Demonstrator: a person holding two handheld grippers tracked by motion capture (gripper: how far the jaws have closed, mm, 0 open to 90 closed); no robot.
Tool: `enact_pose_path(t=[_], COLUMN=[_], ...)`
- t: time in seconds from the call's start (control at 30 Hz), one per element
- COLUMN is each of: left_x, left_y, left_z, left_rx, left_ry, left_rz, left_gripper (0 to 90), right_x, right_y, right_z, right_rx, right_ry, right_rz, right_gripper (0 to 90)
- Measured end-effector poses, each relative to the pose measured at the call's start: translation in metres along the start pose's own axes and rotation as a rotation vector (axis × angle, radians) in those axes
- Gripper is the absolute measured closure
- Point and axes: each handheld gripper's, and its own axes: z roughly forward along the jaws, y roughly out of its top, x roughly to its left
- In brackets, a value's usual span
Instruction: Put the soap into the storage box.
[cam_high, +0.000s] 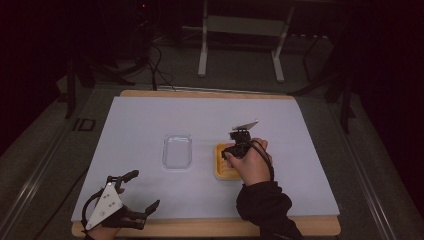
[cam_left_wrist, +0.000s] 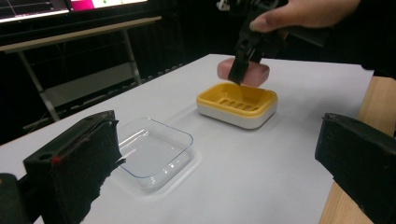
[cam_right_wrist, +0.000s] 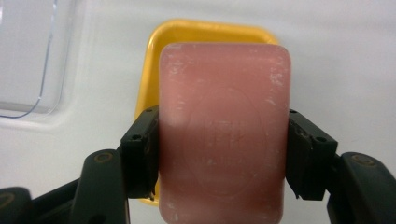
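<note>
A pink soap bar (cam_right_wrist: 224, 130) hangs just above a yellow soap dish (cam_right_wrist: 154, 56), clamped by its long sides between the jaws of my right gripper (cam_right_wrist: 222, 154). From the left gripper view, the soap bar (cam_left_wrist: 254, 73) floats over the yellow soap dish (cam_left_wrist: 237, 103), with the right gripper (cam_left_wrist: 243, 65) pointing down on it. Seen from above, the right gripper (cam_high: 239, 145) is over the yellow soap dish (cam_high: 221, 162) at centre right. My left gripper (cam_high: 140, 192) rests open near the front left edge, nothing between its fingers (cam_left_wrist: 74, 168).
A clear plastic tray (cam_high: 177, 151) sits left of the dish on the white mat (cam_high: 150, 120). The wooden table edge (cam_high: 210, 227) runs along the front. A metal stand (cam_high: 240, 30) is behind the table.
</note>
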Motion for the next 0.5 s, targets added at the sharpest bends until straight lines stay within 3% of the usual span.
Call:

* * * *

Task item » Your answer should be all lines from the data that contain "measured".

Written solution »
- Measured end-effector poses, each relative to the pose measured at the call's start: translation in metres along the start pose's own axes and rotation as a rotation vector (axis × angle, radians) in those axes
- Gripper is the absolute measured closure

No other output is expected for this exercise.